While "The Politics of Fear" is more aligned with classic irony than New Sincerity, the latter contains and transcends irony, hence offering a revised sentiment of reception. Musing on this central text, we see culture as the production, reflection, and provocation of other cultures qua positionality. Obama spokesman Bill Burton took a safe position: “The New Yorker may think, as one of their staff explained to us, that their cover is a satirical lampoon of the caricature Sen. Obama's right-wing critics have tried to create. But most readers will see it as tasteless and offensive. And we agree." The McCain campaign’s Tucker Bounds echoed these sentiments: “Tasteless and offensive.” What remains in the subtext is whether this position is cultural or political. Can the two be separated? Author and artist Art Spiegelman, who carries a “cultural cache” for his Pulitzer-prize winning work Maus, defends “The Politics of Fear”: "It seems to me that showing the fevered image directly will be a possible way of looking at and dissipating that image," Spiegelman said. "I think, as a result, it's a fairly brave thing to do." |
 “Taking offense” is an active reception, even if that means moving the cultural target to greet the arrow. Once we “take” offense, where do we put it? The reaction to a modest satire as offensive implies that the target is vulnerable. In that, the pushing back against the putatively offensive text is less a counterattack then a defensive claim of fragility, a fear that a single text could deceive the collective perception of the culture at stake as other than it is. If the depiction of Islam, for example, were taken at “face value” through the symbols of militant clothing, weapons, and a burning flag, then the perpetuation of an ugly stereotype would undermine any intended value of the image. But that scenario requires an irony deficiency that speaks more to the crisis of reception than the culpability of the text. Even with the literacy to recognize irony and its inversion of the immanent, some stakeholders still perpetuate culture through “stories we tell ourselves about ourselves,” as Clifford Geertz would say, and in that narrative search out conflicts both real and imaginary. The cases where reflexive inquiry hits a brick or rubber wall are usually bouncing between the edges of a hyphenated blueprint--high culture, low culture, youth culture—or an assigned ownership of culture—yours, mine, theirs. In the OED’s recognition of “refinement of mind, taste, and manners,” there’s also the reflux of populism that dismisses any charge of refinement as “elitist” or otherwise tied to class, wealth, or pretense. In this case, is the way of thinking obstructed by the term or the reception? Self-righteous “offense” presumes a lack of agency and foregrounds an aggressively ignorant culture devoid of context and elasticity. The attitudes, sentiments, and ressentiments of a culture that prime reception and fuel response thus generate the further distinctions of that culture. New Sincerity does not feign an earnest naivete, nor does it hide behind errant irony, but moves through the spiral of critique and distance toward Paul Ricoeur’s conception of second naivete. |
For a capacious culture, we need a capacious sentiment. Poet James Richardson recognizes an intimate portrait of this sentiment that could be a template for such a capacity:
"When a jet flies low overhead, every glass in the cupboard sings. Feelings are like that: choral, not single; mixed, never pure. The sentimentalist may want to deny the sadness of boredom in his happiness, or the freedom that lightens even the worst loss. The moralist will resist his faint complicity. The sophisticate, dreading to be found naïve, will exclaim upon the traces of vanity or lust in any motive, as if they were the whole. Each is selling himself simplicity; each is weakened with his fear of weakness."

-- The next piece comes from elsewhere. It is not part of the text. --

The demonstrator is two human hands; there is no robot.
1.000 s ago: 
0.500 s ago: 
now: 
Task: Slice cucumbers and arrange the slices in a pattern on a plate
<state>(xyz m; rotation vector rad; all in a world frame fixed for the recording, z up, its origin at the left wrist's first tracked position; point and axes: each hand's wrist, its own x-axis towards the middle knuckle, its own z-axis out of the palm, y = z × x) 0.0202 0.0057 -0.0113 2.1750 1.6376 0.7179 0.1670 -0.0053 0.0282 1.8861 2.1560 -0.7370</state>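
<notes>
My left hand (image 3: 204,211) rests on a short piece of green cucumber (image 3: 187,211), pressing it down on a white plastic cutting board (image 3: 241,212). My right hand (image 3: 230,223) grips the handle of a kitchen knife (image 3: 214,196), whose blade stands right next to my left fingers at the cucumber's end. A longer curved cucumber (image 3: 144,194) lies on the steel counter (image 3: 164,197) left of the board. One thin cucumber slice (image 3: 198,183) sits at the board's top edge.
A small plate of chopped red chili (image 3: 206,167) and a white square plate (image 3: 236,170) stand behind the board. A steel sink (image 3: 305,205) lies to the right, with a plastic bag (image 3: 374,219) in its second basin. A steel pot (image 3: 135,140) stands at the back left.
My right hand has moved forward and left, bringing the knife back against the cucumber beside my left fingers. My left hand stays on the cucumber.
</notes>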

Any critical project that interrogates cultural production could be a legitimate enterprise, but so, too, could any cultural production that pushes beyond the status quo. In the scattered field of postmodern art, satire, pastiche, cultural mashups, and an array of other techniques have the potential to breach those occlusions of thought in the arid field of pure theory. Blitt’s original “Politics of Fear,” Entertainment Weekly’s visual quote with Jon Stewart and Stephen Colbert, and David Horsey’s meta-depiction of McCain’s analogous stereotypes each find a new ricochet of reflections between the cultures at stake. The “Trojan Horse” of popular culture cuts across layers of reception, using humor and novel stereotypes to encode a comment that keen observers can both laugh at and reflect upon.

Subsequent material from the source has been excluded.